AIM OF THE EXERCISE ->
In the data below, locate the line containing "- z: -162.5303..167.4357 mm" and the line containing "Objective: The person", then retype both and everything between them exactly. Pictures are not part of the copy.
------------------------------------------------
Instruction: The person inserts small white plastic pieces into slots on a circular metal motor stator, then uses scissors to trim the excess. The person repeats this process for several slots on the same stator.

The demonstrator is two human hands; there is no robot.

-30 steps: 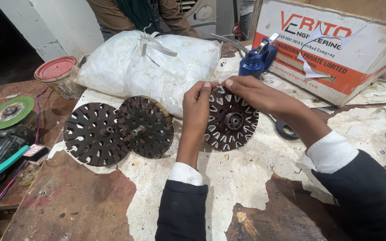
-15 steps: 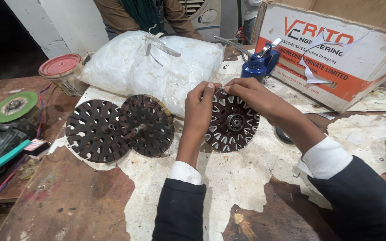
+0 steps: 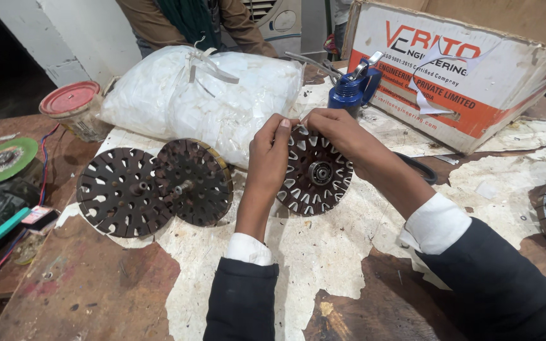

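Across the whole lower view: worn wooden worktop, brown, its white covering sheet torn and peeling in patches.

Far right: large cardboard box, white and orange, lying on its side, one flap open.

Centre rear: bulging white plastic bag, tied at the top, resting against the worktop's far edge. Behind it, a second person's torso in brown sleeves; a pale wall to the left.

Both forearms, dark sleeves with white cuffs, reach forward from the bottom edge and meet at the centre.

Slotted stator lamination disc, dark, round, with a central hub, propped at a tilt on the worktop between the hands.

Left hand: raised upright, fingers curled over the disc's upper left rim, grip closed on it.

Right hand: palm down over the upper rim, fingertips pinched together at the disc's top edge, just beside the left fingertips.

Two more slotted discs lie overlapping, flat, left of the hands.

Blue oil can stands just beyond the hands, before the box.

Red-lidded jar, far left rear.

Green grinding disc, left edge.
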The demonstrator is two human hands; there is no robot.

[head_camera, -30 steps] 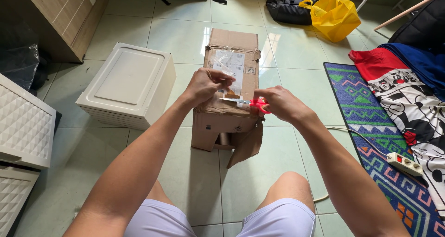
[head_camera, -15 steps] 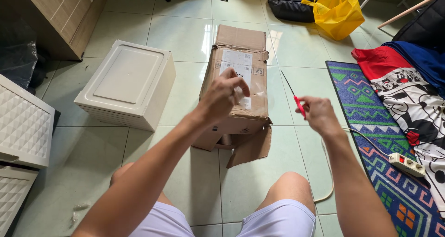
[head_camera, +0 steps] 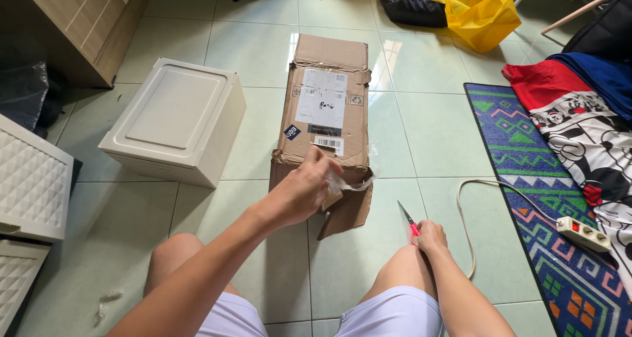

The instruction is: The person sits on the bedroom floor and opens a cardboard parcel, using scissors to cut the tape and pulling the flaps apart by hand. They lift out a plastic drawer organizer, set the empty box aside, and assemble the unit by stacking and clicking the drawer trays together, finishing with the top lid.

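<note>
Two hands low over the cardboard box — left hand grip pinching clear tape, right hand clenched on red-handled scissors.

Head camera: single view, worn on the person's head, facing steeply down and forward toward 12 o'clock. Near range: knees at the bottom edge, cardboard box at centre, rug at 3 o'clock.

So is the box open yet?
Not quite. The near flap of the box hangs loose, so that end looks cut. The left hand is peeling clear tape off it; the right hand rests, holding scissors. The far end looks shut.
</note>
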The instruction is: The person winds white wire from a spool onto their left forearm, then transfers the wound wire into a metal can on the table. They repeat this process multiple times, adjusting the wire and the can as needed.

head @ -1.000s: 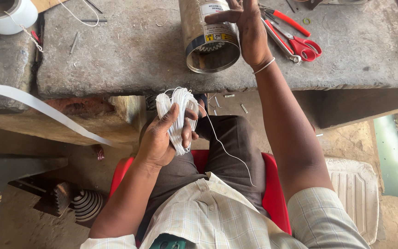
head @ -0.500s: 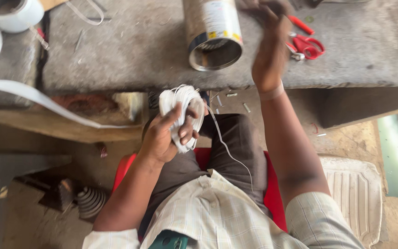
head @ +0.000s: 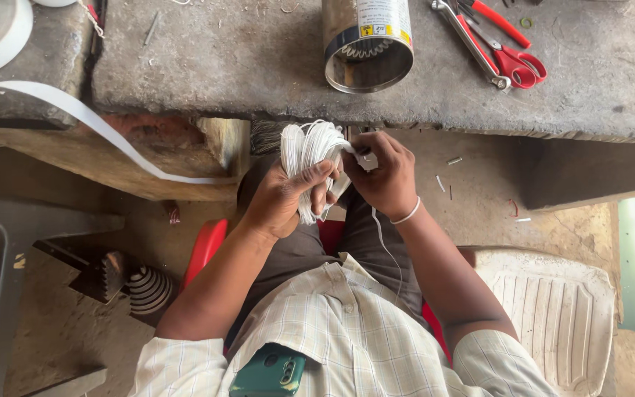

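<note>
— Looking at the coil of white cord [head: 309,163], where does it sit?

— In the left hand [head: 284,197], fingers wrapped round its middle, above the lap and just below the stone bench [head: 259,66] edge.

— Which way does it run?

— Its long axis runs up and down the picture, looped top toward the bench.

— And the right hand [head: 385,176]?

— Just beside it, pinching the cord's free end.
</note>
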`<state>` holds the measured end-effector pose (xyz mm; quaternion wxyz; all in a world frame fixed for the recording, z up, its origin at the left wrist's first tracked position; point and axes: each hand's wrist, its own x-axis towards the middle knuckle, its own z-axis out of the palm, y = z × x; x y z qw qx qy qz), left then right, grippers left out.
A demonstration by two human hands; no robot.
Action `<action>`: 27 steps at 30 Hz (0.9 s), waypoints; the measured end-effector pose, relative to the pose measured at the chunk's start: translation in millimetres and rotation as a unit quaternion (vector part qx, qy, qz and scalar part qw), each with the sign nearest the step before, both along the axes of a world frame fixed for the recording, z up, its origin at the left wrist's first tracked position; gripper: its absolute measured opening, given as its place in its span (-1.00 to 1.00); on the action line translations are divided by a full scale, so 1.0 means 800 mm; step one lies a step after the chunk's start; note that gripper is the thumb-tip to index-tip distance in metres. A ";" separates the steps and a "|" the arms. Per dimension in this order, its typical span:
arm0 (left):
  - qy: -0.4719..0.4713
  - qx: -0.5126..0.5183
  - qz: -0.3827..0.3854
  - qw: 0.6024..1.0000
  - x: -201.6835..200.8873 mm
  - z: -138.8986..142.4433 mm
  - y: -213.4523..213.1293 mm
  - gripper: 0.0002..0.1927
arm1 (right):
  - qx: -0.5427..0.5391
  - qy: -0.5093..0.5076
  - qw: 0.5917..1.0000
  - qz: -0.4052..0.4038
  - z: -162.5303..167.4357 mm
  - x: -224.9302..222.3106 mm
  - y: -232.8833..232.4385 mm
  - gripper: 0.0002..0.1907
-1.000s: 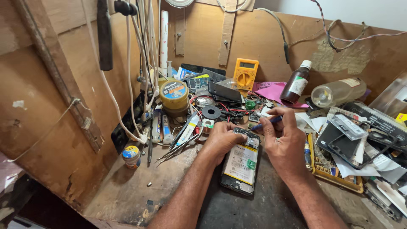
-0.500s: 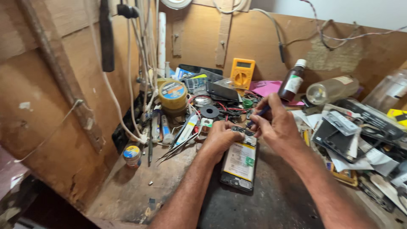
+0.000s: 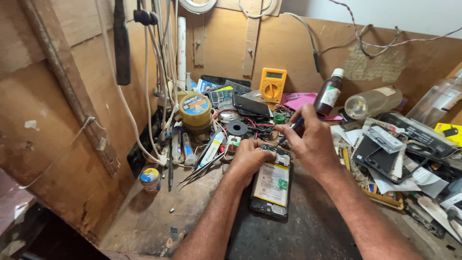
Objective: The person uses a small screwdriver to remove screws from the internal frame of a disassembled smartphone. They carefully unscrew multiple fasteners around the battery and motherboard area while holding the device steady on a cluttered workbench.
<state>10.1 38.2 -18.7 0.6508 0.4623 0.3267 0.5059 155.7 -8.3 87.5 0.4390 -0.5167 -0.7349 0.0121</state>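
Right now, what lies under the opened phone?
The opened phone lies on a dark mat. The left hand covers its top left corner; whatever sits directly beneath the phone is hidden.

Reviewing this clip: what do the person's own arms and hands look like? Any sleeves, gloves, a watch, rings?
Both forearms are bare right up to the bottom edge of the picture, with no sleeve in view. The left hand and the right hand wear no gloves. No watch, band or bracelet shows on either wrist, and no ring can be made out on the visible fingers. No markings show on either arm.
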 end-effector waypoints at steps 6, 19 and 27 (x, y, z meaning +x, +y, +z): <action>0.040 -0.002 0.031 0.999 0.002 0.001 0.000 -0.76 | -0.103 0.125 0.981 0.106 0.000 0.003 0.000 -0.72; 0.021 -0.004 0.008 1.000 0.001 0.006 -0.005 -0.74 | -0.051 0.054 0.997 0.011 0.000 -0.002 -0.004 -0.64; 0.047 0.021 0.018 0.999 0.000 0.001 -0.002 -0.74 | -0.089 0.128 0.981 0.117 -0.002 0.004 0.002 -0.67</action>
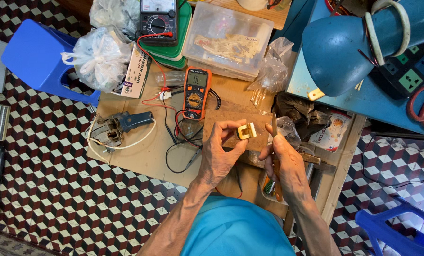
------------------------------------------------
WRITTEN SOLUTION ->
  - z: -162.5303..167.4357 mm
  - x: -224.9302..222.3106 mm
  - y: -232.8833..232.4385 mm
  - gripper: 0.0002..0.1907
-1.000s: 
-0.500s: 
+0.000s: 
Objective: The person uses a small screwdriver to remove screws from the internal frame of a disassembled smartphone. They carefully unscrew multiple fasteners around the battery and motherboard area while holding the device steady on a cluttered workbench.

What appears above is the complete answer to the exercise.